> [What you will do]: Would you retype the listing word for word, skipping its pictures?
════════
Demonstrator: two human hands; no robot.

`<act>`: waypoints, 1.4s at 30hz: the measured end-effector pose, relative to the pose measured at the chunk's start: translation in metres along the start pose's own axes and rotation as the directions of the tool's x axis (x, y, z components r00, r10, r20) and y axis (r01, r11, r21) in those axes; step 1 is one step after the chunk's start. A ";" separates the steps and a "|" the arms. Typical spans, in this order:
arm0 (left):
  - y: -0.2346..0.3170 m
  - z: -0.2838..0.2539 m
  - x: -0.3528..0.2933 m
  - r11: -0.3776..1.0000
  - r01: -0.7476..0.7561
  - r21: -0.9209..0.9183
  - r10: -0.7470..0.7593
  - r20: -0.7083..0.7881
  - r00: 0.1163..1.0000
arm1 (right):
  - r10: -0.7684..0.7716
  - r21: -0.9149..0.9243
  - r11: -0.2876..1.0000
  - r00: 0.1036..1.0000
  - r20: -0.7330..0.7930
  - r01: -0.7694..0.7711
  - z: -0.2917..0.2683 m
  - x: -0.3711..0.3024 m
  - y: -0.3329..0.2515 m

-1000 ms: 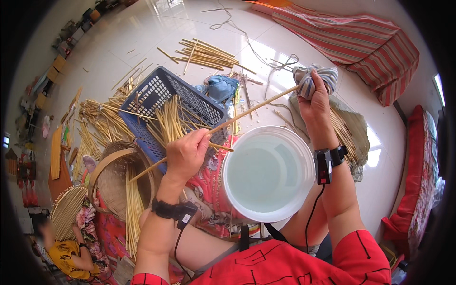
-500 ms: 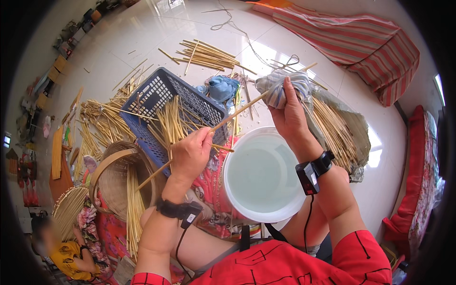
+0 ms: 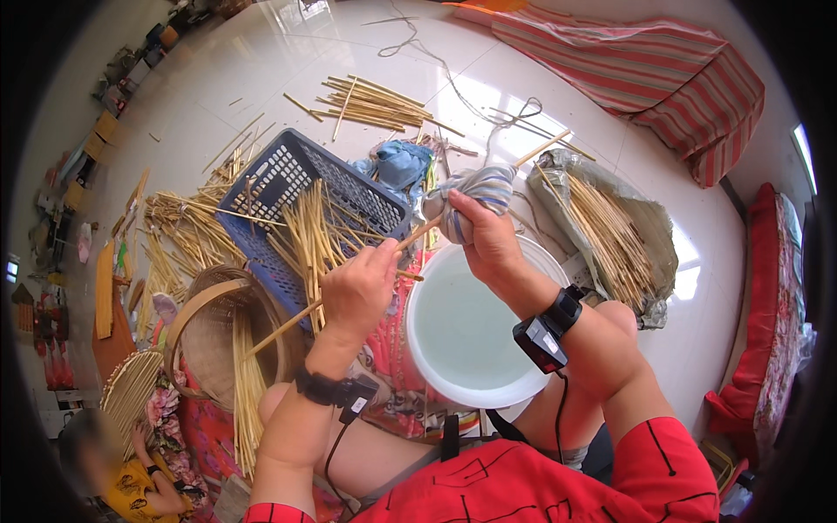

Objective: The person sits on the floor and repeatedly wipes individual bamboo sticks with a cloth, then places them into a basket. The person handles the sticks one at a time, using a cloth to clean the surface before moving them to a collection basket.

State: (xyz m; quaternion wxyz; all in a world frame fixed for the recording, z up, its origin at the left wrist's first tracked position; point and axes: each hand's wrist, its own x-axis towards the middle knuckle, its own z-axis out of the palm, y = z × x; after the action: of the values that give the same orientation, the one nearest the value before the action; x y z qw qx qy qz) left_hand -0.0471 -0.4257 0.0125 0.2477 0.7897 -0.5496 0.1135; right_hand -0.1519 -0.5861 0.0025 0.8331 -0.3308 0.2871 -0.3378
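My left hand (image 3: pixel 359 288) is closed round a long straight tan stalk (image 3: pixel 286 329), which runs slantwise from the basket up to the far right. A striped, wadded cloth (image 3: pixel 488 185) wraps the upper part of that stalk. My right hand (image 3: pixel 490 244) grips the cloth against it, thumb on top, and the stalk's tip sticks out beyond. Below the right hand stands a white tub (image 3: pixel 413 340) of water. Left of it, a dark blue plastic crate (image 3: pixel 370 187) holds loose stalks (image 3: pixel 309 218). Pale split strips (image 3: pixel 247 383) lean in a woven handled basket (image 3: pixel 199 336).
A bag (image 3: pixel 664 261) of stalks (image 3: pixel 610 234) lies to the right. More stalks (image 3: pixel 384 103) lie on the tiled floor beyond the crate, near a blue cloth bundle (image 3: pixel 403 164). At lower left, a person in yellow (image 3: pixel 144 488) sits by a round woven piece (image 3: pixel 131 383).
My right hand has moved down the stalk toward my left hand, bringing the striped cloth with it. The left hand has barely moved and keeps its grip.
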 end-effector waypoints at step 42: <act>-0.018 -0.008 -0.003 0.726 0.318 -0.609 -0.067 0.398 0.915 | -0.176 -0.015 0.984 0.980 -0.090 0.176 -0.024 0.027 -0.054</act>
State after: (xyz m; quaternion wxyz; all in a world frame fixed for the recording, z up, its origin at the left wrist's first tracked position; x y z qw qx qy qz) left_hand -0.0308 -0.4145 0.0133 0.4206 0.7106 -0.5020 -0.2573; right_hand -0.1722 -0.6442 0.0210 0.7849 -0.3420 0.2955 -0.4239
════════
> [Written answer]:
Demonstrator: two human hands; no robot.

`<act>`: waypoints, 1.4s at 30hz: the measured end-effector pose, relative to the pose measured at the chunk's start: translation in metres along the start pose's own axes and rotation as the directions of the tool's x axis (x, y, z components r00, r10, r20) and y axis (r01, r11, r21) in those axes; step 1 is one step after the chunk's start. A ";" separates the steps and a "|" the arms. Typical spans, in this order:
arm0 (left):
  - y: -0.2346..0.3170 m
  - z: -0.2838..0.2539 m
  - x: -0.3528..0.2933 m
  - r11: -0.3776..1.0000
  - r01: -0.7476..0.7561
  - r21: -0.9209..0.9183
  - r10: -0.7470..0.7593
  - r20: -0.7083..0.7881
  - r00: 0.1163..1.0000
arm1 (right):
  - r10: -0.7684..0.7716
  - r21: -0.9149..0.9243
  - r11: -0.2876..1.0000
  - r00: 0.1036..1.0000
  - r20: -0.7330..0.7930
  - r01: -0.7694..0.7711
  - z: -0.2917..0.2683 m
  - x: -0.3711..0.3024 m
  - y: -0.3329..0.2515 m

-1000 ms: 
-500 ms: 
+0 ms: 

Objective: The person sits on the floor and repeatedly wipes individual bamboo sticks with a cloth, then places them into a basket. The person handles the sticks one at a time, using a cloth to clean the surface before moving them to a collection basket.

State: (xyz m; quaternion wxyz; all in a world frame fixed for the recording, z up, its origin at the left wrist's first tracked position; point and axes: each hand's wrist, its own x-axis towards the middle knuckle, its own z-axis out of the palm, y = z × x; after the action: of the values that give the same orientation, the one nearest the value before the action; x y z qw qx qy qz) left_hand -0.0471 -0.4257 0.0125 0.2477 0.7897 -0.5496 0.1135; right_hand -0.1519 -0.5861 0.0025 0.8331 -0.3308 0.2871 -0.3378
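My left hand (image 3: pixel 359 288) is closed round a long straight tan stalk (image 3: pixel 286 329), which runs slantwise from the basket up to the far right. A striped, wadded cloth (image 3: pixel 488 185) wraps the upper part of that stalk. My right hand (image 3: pixel 490 244) grips the cloth against it, thumb on top, and the stalk's tip sticks out beyond. Below the right hand stands a white tub (image 3: pixel 413 340) of water. Left of it, a dark blue plastic crate (image 3: pixel 370 187) holds loose stalks (image 3: pixel 309 218). Pale split strips (image 3: pixel 247 383) lean in a woven handled basket (image 3: pixel 199 336).
A bag (image 3: pixel 664 261) of stalks (image 3: pixel 610 234) lies to the right. More stalks (image 3: pixel 384 103) lie on the tiled floor beyond the crate, near a blue cloth bundle (image 3: pixel 403 164). At lower left, a person in yellow (image 3: pixel 144 488) sits by a round woven piece (image 3: pixel 131 383).
My right hand has moved down the stalk toward my left hand, bringing the striped cloth with it. The left hand has barely moved and keeps its grip.
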 end-effector waypoints at step 42: <act>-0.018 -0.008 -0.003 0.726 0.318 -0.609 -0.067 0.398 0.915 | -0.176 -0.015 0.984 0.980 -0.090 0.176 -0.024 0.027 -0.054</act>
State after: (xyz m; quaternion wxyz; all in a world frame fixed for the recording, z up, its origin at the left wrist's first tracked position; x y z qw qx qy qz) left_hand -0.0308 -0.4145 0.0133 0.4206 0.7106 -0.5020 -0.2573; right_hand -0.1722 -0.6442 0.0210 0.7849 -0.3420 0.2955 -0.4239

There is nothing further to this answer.